Department of Computational Biology, St. Jude Children's Research Hospital, Memphis, TN, USA.
Methods Mol Biol. 2024;2812:235-242. doi: 10.1007/978-1-0716-3886-6_13.
Identification of somatic indels remains a major challenge in cancer genomic analysis and is rarely attempted for tumor-only RNA-Seq due to the lack of matching normal data and the complexity of read alignment, which involves mapping of both splice junctions and indels. In this chapter, we introduce RNAIndel, a software tool designed for identifying somatic coding indels using tumor-only RNA-Seq. RNAIndel performs indel realignment and employs a machine learning model to estimate the probability of a coding indel being somatic, germline, or artifact.
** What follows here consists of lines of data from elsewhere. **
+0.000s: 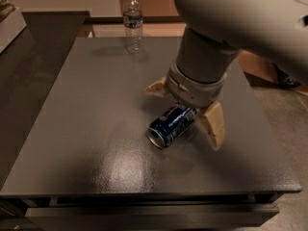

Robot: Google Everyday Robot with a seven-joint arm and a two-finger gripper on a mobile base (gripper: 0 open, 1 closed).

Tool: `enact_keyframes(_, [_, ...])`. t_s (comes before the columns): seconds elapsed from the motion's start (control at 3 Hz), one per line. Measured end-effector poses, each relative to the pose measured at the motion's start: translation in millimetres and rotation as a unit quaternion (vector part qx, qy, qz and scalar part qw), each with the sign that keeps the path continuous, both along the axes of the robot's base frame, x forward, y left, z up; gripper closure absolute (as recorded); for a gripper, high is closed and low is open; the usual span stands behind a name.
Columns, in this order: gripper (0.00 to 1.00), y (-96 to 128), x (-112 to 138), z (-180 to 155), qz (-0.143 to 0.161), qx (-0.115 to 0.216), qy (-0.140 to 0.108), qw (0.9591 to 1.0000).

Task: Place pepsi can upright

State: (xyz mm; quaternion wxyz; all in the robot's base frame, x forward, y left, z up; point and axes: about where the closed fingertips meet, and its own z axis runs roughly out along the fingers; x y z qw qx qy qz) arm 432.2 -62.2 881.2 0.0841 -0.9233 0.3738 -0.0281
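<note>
The pepsi can [171, 126] lies on its side on the dark grey table [86, 129], silver top rim facing the front left. My gripper [187, 110] hangs over the can's far end, open. One cream finger [213, 125] reaches down to the right of the can. The other finger [157, 87] shows behind and to the left of the can. The can sits between the fingers, with the near finger apart from it. The arm covers the can's far end.
A clear plastic water bottle [133, 21] stands upright at the table's back edge. A raised counter [9, 30] is at the far left. Floor and a brown box show to the right of the table.
</note>
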Motion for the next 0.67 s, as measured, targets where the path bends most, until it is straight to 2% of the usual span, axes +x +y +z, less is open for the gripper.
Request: enact_keyframes(0.67, [0.0,7.2,-0.4,-27.9,0.041,-0.045,-0.002,0.9982])
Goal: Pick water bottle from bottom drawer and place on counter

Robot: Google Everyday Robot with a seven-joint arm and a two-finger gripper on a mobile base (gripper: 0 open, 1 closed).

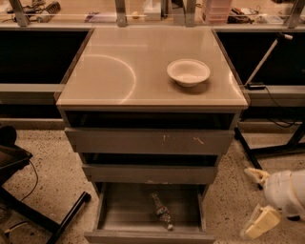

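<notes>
The water bottle (161, 210) lies on its side in the open bottom drawer (123, 209), its cap pointing toward the drawer front. The beige counter (133, 71) tops the grey cabinet and bears a faint arc mark. My gripper (256, 200) hangs low at the right, beside the cabinet and above the floor, level with the bottom drawer. Its pale fingers (260, 224) stand apart and hold nothing. It is well to the right of the bottle and outside the drawer.
A white bowl (188, 72) sits on the counter's right half. The two upper drawers (147, 141) are slightly pulled out. A black chair base (28, 200) stands at the left. A stand with black legs (271, 147) is at the right. A cluttered bench (143, 12) runs behind.
</notes>
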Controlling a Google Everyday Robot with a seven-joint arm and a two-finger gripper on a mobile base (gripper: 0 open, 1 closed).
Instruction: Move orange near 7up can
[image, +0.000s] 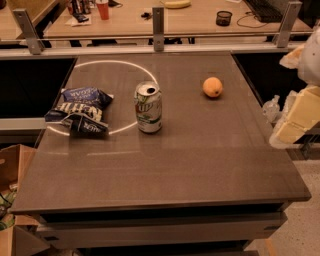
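Our gripper hangs off the right edge of the table, well apart from the orange — whether it is parted or closed we cannot tell. We see the orange lying on the table's far right part, apart from the can, which stands upright to its left on a white circle's line — a crumpled chip bag lies further left.
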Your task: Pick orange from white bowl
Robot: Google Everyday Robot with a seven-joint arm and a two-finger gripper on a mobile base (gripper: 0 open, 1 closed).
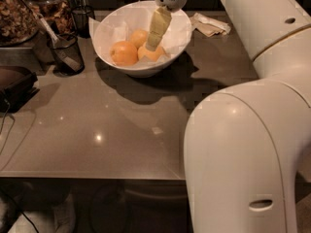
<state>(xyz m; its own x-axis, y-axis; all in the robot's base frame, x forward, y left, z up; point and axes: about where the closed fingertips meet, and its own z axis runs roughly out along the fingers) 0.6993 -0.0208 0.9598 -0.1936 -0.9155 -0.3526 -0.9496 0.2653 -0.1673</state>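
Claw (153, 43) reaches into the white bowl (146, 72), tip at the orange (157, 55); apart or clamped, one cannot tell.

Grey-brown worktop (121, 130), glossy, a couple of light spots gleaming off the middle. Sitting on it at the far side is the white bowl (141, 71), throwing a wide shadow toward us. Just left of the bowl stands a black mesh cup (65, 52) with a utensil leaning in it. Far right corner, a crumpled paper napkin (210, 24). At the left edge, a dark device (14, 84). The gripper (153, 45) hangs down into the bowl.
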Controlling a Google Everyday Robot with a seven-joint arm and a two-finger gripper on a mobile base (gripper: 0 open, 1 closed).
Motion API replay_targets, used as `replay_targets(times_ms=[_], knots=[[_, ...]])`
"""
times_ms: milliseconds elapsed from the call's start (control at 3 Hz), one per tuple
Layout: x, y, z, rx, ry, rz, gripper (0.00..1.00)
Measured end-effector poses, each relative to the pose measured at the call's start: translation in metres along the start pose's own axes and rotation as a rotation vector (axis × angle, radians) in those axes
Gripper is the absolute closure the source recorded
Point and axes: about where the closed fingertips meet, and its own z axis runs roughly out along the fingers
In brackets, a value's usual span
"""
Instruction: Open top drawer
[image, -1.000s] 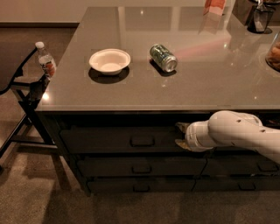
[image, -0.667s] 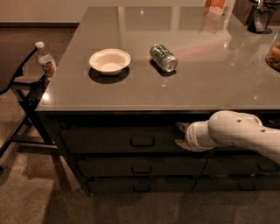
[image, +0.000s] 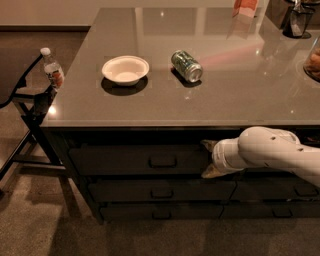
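The top drawer (image: 115, 160) is a dark grey flat front just under the counter top, with a small black loop handle (image: 163, 161) at its centre. It looks closed, flush with the cabinet. My gripper (image: 207, 159) comes in from the right on a white arm (image: 270, 150) and sits at the drawer front's right end, a short way right of the handle. Its fingers (image: 208, 172) are spread one above the other and hold nothing.
Two shallower drawer fronts (image: 160, 191) lie below. On the counter (image: 225, 95) are a white bowl (image: 125, 70) and a green can (image: 186, 65) on its side. A water bottle (image: 52, 68) rests on a black folding stand (image: 27, 107) at the left.
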Motion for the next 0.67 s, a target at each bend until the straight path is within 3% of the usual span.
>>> replay_targets(times_ms=[333, 667], knots=[[0.0000, 0.0000, 0.0000, 0.000, 0.000, 0.000, 0.00], [-0.0004, 0.0020, -0.0013, 0.005, 0.004, -0.005, 0.00]])
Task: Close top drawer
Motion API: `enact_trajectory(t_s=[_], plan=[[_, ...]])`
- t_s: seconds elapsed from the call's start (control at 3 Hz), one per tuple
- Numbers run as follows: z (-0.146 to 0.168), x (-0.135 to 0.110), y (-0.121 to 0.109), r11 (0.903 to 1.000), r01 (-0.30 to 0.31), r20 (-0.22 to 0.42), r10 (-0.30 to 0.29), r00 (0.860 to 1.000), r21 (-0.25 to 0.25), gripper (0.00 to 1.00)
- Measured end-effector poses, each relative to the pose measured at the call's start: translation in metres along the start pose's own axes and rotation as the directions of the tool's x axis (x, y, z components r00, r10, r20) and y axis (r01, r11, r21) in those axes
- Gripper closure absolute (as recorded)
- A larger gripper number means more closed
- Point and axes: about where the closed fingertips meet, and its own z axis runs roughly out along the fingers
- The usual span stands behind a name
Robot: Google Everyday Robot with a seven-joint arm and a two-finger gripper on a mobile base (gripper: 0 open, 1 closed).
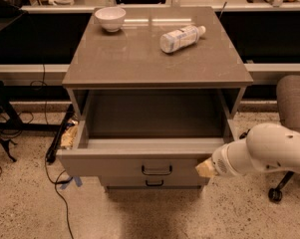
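The top drawer of the grey-taupe cabinet is pulled far out, and its deep plain grey interior is empty. A small dark loop handle sits at the centre of its front panel. My gripper, at the end of the white arm, comes in from the right. It is at the right end of the drawer's front panel, level with the handle. Whether it touches the panel I cannot tell.
A white bowl and a plastic bottle lying on its side rest on the cabinet top. A lower drawer handle shows under the open drawer. An office chair stands at right. Cables lie on the floor at left.
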Motion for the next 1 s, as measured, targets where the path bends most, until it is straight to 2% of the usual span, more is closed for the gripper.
enact_trajectory(t_s=[0.33,0.67,1.0], plan=[[0.003,-0.012,-0.006,0.9999,0.015,0.015,-0.015,1.0,0.007,1.0],[0.01,-0.057,-0.021,0.9984,0.054,0.077,-0.055,0.996,0.014,1.0],[0.014,-0.074,-0.026,0.9976,0.067,0.101,-0.068,0.993,0.016,1.0]])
Its high accuracy has been validated in RNA-Seq generated from multiple tumor types.
鉴定体细胞插入缺失仍然是癌症基因组分析的主要挑战,由于缺乏匹配的正常数据和读段比对的复杂性(涉及剪接接头和插入缺失的映射),因此很少针对仅肿瘤 RNA-Seq 尝试进行鉴定。在本章中,我们介绍了 RNAIndel,这是一种用于使用仅肿瘤 RNA-Seq 鉴定体细胞编码插入缺失的软件工具。RNAIndel 执行插入缺失重比对,并使用机器学习模型来估计编码插入缺失是体细胞、种系或伪影的概率。它在来自多种肿瘤类型的 RNA-Seq 中的高准确性已经得到了验证。